People v. Willis
Before: Tuttle
TUTTLE, J.
This action was brought by the state of California for the purpose of condemning an easement for a highway to be constructed across the lands of defendant. The jury rendered a verdict assessing the value of the land
[421]
taken at $625, and fixed the severance damages at $225. This appeal is taken from the judgment entered upon such verdict.
The sole ground urged for reversal is alleged error committed by the trial court in admitting certain testimony relative to the elements and factors involved in evaluating the land taken, and in the assessment of the severance damages.
The only specification of error reads as follows: “The trial court erred in permitting defendant’s witnesses to evaluate the 2.53 acres sought to be condemned, and in permitting defendant’s witnesses to estimate severance damages to defendant’s remaining property, upon the basis and assumption of speculative conjectural and nonexistent conditions.”
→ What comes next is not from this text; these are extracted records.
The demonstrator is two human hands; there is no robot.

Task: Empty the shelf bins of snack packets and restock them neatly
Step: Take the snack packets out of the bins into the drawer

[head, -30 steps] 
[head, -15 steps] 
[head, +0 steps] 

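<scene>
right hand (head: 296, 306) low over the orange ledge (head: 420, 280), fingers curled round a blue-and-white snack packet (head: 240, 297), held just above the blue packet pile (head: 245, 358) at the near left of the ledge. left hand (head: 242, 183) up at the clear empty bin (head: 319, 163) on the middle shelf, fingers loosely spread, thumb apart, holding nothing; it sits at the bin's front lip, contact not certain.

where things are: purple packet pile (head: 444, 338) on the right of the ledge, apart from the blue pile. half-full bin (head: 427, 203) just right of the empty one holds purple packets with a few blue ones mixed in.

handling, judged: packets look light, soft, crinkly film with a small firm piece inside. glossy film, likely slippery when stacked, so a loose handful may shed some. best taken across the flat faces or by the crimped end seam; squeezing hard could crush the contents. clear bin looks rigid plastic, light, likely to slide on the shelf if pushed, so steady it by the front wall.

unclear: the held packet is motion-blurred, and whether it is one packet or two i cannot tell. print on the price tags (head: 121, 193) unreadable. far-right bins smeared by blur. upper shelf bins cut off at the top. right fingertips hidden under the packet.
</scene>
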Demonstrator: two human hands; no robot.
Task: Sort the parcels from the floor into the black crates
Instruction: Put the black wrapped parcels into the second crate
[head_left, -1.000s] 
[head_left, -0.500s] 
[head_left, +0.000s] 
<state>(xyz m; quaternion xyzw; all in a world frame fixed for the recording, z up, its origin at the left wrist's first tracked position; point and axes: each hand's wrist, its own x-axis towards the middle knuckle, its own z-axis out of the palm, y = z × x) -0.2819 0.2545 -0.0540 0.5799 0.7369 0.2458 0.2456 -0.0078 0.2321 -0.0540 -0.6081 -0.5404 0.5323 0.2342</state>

At the outset we might observe that a greater portion of the argument of appellant might more properly have been addressed to the jury which tried the case. The testimony of most of the witnesses for defendant is attacked upon the ground that it was conjectural and speculative, but in the cases of two witnesses only, was there an attempt by way of motion or otherwise, to call the attention of the trial court to the objections here made. If there were other objections, the brief of appellant fails to mention them, and we do not feel called upon to examine the record of several hundred pages to discover them. “The rule that objections not made in the trial court will not be considered on appeal applies to the objection that evidence was erroneously admitted. If a party would take advantage of the admission of improper testimony, it is necessary that he object to its admission when it is offered.” (2 Cal. Jur., p. 263.) Consequently, we will confine our opinion to the testimony of two witnesses for defendant—Leland Anders and Charles 0. Willis, as objection appears to have been made by plaintiff in respect to the testimony of each of them. At to the remainder of the testimony of defendant, we may assume that it was admitted without objection. It is therefore subject to the rule that “If evidence, not otherwise admissible, is admitted without objection, a finding based therein is proper.”